What makes this crisis particularly alarming is its persistence despite government promises to address healthcare shortages. In March, Manitoba Health Minister Uzoma Asagwara announced a $200 million healthcare staffing initiative, with particular focus on emergency departments. Four months later, frontline workers say the situation has only worsened.
“The money might be there, but where are the actual people?” asked Thomson. “You can’t materialize trained healthcare workers overnight, and we’re losing them faster than we can replace them.”
For patients, this translates to dangerous delays. Winnipeg resident Ellen Friesen shared her mother’s experience from two weeks ago: “Mom was having stroke symptoms, and despite arriving by ambulance, she waited four hours before seeing a doctor. The nurse kept apologizing, saying they were doing their best, but by then some of the damage was permanent.”
Health Sciences Centre administration declined multiple interview requests, but provided a statement acknowledging “significant capacity challenges” while citing ongoing recruitment efforts and a new 18-bed observation unit scheduled to open this fall.
Manitoba’s situation reflects a broader national emergency care crisis. The Canadian Association of Emergency Physicians recently called the state of emergency medicine across Canada “catastrophic,” with similar overcapacity situations reported from Victoria to Halifax.
Dr. Alika Lafontaine, president of the Canadian Medical Association, pointed to interconnected system failures when I spoke with him about Manitoba’s situation. “Emergency department overcrowding isn’t just an ER problem—it’s a whole system problem. When we lack adequate primary care, long-term care, home care, and mental health resources, everything funnels to the emergency department.”
Walking through the HSC emergency department, I noticed makeshift adaptations everywhere: converted storage rooms now housing patients, staff break rooms repurposed as treatment areas, and nurses using rolling carts as documentation stations because proper workspaces were occupied by patients.
What struck me most was the quiet determination of staff working within impossible constraints. A team huddled around a patient experiencing a mental health crisis in a high-traffic hallway, creating a human privacy screen while speaking in hushed tones. Elsewhere, a nurse sat on the floor next to an elderly patient’s stretcher, holding her hand while documenting vitals on a laptop balanced on her knees.

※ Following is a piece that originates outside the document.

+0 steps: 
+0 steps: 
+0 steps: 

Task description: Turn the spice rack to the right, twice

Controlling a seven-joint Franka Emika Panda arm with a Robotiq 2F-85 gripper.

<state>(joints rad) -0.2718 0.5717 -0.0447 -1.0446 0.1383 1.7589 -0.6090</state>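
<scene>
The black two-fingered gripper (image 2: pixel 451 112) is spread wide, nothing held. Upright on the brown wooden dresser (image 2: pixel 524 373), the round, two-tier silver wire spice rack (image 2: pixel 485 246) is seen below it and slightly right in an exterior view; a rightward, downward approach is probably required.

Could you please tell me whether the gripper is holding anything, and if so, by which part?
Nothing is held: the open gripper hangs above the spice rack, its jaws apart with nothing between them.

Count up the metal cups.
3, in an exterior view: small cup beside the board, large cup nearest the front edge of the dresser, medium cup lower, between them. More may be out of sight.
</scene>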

“We adapt because we have to,” said Maya, “but adaptation has limits, and we’re well past them.”
For Indigenous patients who travel from northern communities to access specialized care, the overcrowding creates additional barriers. Joseph Muskego, a health advocate from Norway House Cree Nation, expressed frustration about the domino effect these delays have on northern communities.
“When someone waits 12 hours in the ER, that might mean missing their flight home, which could mean waiting days for another medical transport,” Muskego explained. “This creates additional costs, separation from family supports, and interrupts continuation of care.”
As I left the emergency department after several hours of observation and interviews, paramedics were bringing in three more patients while the waiting room remained full. A nurse who had been there since the previous night’s shift was still working, having stayed to help during an especially busy period.
The Manitoba government faces difficult questions about sustainable solutions beyond temporary funding announcements. Without addressing systemic issues like primary care access, aged infrastructure, and working conditions driving healthcare professionals from the field, the crisis will likely persist.
For now, patients continue flowing through doors never designed to accommodate such numbers, while healthcare workers perform daily miracles with diminishing resources. As Maya put it before returning to her patients: “The system isn’t bending anymore—it’s broken. The question is whether we have the courage to actually fix it instead of just patching the cracks.”